1 A due mention goes here to Habitat, the very first large scale Online Role Playing game back in 1986(!), much ahead of its time which even though it had a short life (due to the graphic limitations and internet connections of that period) set the foundations for what followed in the video gaming industry coining also the term ‘Avatar’ for the in-game characters that players control.

2 As a matter of fact money itself is a virtual object in its essence since it is a social convention that renders a piece of paper valuable beyond its’ material worth. In that sense virtual money is not unlike ‘real’ money since it is simply an attribute that a group of people agrees on and accept in their transactions. Think of credit cards and bank accounts; the largest part of the world’s money exists only as accounting numbers which are transferred between computers. Consumers simply use a plastic card or their phone to electronically transfer such money to and from their bank accounts, without the use of actual currency.

3 One can argue (and very reasonably so) that each one of us experiences the world in a different way thus creating her own (perception of the) world, her very own metaverse which simply is her interpretation of the universe we live in.

4 An excellent guide to this never-ending subject of fictional worlds is Manguel’s & Guadalupi’s book ‘The Dictionary of Imaginary Places’ that collects more than 1,200 lands invented by storytellers from Homer’s day to our own.
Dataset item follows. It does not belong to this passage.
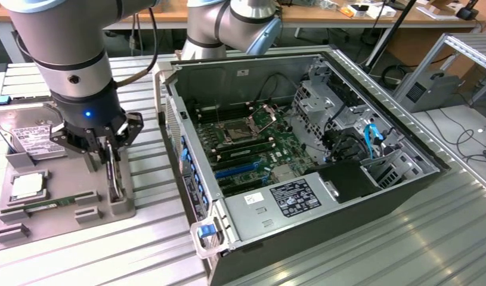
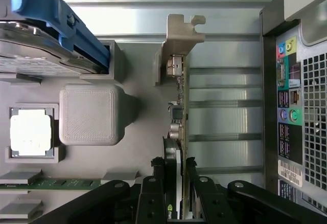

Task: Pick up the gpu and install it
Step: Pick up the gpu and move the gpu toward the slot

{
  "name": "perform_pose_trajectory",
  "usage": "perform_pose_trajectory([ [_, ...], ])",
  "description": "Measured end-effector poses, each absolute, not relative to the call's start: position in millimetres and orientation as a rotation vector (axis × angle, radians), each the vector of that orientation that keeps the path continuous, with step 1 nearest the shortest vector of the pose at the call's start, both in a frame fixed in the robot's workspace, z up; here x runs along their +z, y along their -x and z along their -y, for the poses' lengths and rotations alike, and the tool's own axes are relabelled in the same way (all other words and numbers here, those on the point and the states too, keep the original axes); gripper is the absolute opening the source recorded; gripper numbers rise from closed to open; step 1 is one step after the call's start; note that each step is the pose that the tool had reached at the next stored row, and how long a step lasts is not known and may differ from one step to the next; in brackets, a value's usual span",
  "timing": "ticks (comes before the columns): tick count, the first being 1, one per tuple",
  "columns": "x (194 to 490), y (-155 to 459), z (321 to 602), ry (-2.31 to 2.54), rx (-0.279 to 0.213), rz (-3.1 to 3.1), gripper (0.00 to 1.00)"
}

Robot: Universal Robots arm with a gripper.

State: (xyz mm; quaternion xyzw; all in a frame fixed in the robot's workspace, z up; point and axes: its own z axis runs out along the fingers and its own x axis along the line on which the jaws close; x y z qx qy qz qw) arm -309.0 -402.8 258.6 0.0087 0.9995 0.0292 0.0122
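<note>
The gpu [image 1: 114, 179] is a thin dark card standing on edge at the right side of the grey holder tray [image 1: 68, 179]. My gripper [image 1: 107, 156] hangs straight down over it. In the wrist view the gpu [image 2: 180, 109] runs away from the camera to its silvery end bracket [image 2: 179, 35]. My gripper [image 2: 176, 170] straddles the card's near end, with one black finger pressed against each face, so it is shut on the card. I cannot tell whether the card's lower edge still rests in the tray. The open computer case [image 1: 251, 65] with its green motherboard [image 1: 251, 143] lies to the exterior view's right.
The tray also carries a silver hard drive [image 1: 28, 128] with a blue rail [image 2: 61, 19], a small square chip [image 1: 28, 186] and a green memory stick [image 1: 48, 205]. The case's rear port panel [image 2: 301, 106] sits close beside the tray. A ribbed metal table [image 1: 402, 238] lies under everything.
</note>
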Motion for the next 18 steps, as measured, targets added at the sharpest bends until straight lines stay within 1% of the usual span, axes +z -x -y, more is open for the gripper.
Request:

5 Actually there are 7 types of dice used in contemporary role playing games depending on each game’s rules. Apart from the classic 6 sided dice players can use during the game a 4 sided, an 8 sided, two 10 sided dice -that together can also form a percentage score from 1 to 100-, a 12 sided dice and finally a 20 sided dice (d20) depending on the game mechanics and needs (for example different dice scores can represent different weapons’ damage). The dice are added to character scores that represent skills and abilities usually determining the element of luck within the game, with the d20 being the main dice used in many popular settings like the classic D&D.